Simple Summary Hypoxia is one of the characteristics of most solid tumors and induces cell resistant to chemotherapy. In this paper, we established a hypoxia model in both in vitro and in vivo to investigate the mechanisms of Sorafenib resistance in Hepatocellular carcinoma (HCC). Here, we observed that necroptosis could be an important target of Sorafenib in liver cancer and necroptosis blocking might be important in Sorafenib resistance under hypoxia. Mechanistically, our work suggests that HSP90α plays a pivotal role in Sorafenib-induced necroptosis by binding with necrosome. HSP90α could promote MLKL chaperone-mediated autophagy degradation in hypoxia, which subsequently decreased necroptosis. Consequently, the inhibition of necroptosis contributes to Sorafenib resistant. The Sorafenib resistance was reversed by HSP90α inhibitor-Demethoxygeldanamycin (17-AAG) in vivo and in vitro. This study highlights the important role of HSP90α in Sorafenib resistance under hypoxia microenvironment, and provides a potential therapy target for liver cancer.
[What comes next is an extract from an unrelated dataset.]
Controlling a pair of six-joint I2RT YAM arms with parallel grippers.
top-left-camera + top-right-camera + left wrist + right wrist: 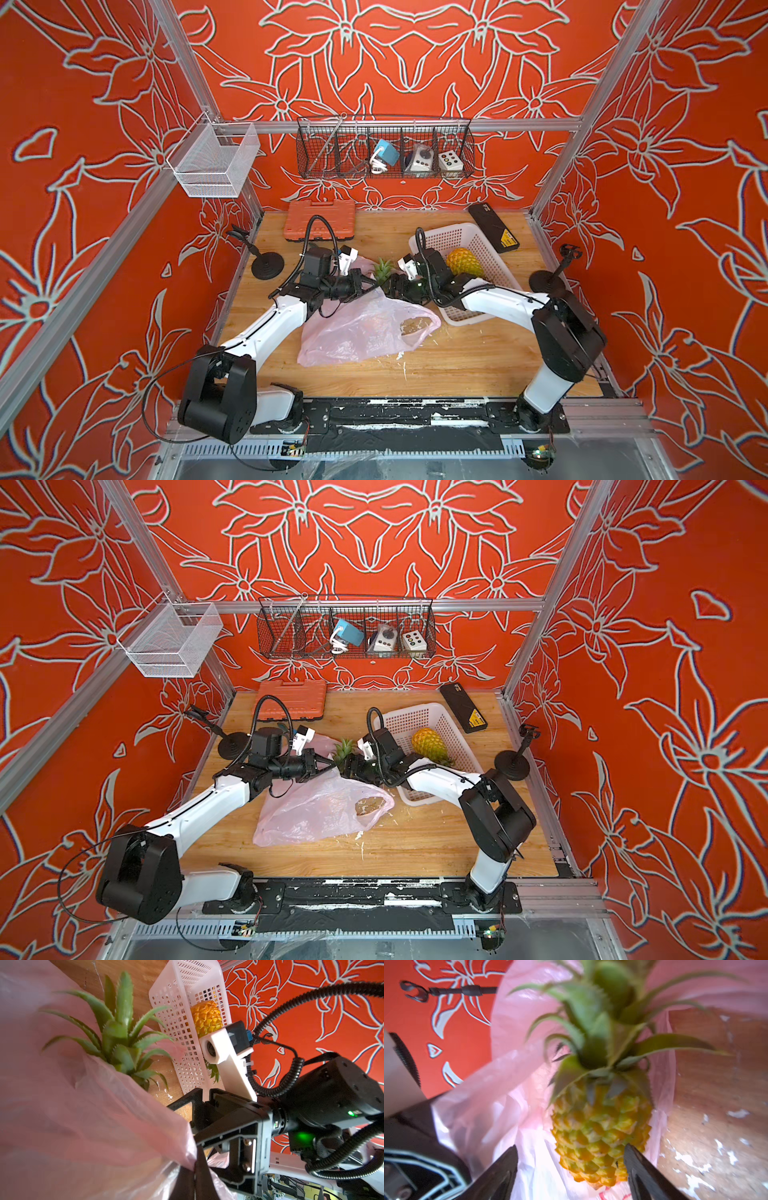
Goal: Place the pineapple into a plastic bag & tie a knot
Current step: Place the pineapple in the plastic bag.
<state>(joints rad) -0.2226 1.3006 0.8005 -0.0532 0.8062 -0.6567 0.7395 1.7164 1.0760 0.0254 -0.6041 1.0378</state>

Abstract As one of the most common malignancies worldwide, Hepatocellular carcinoma (HCC) has been treated by Sorafenib, which is the first approved target drug by FDA for advanced HCC. However, drug resistance is one of the obstacles to its application. As a typical characteristic of most solid tumors, hypoxia has become a key cause of resistance to chemotherapy and radiotherapy. It is important to elucidate the underlying mechanisms of Sorafenib resistance under hypoxia. In this study, the morphological changes of hepatocellular carcinoma cells were observed by Live Cell Imaging System and Transmission Electron Microscope; Sorafenib was found to induce necroptosis in liver cancer. Under hypoxia, the distribution of necroptosis related proteins was changed, which contributed to Sorafenib resistance. HSP90α binds with the necrosome complex and promotes chaperone-mediated autophagy (CMA) degradation, which leads necroptosis blocking and results in Sorafenib resistance. The patient-derived tumor xenograft (PDX) model has been established to investigate the potential therapeutic strategies to overcome Sorafenib resistance. 17-AAG inhibited HSP90α and presented obvious reversal effects of Sorafenib resistance in vivo and in vitro. All the results emphasized that HSP90α plays a critical role in Sorafenib resistance under hypoxia and 17-AAG combined with Sorafenib is a promising therapy for hepatocellular carcinoma.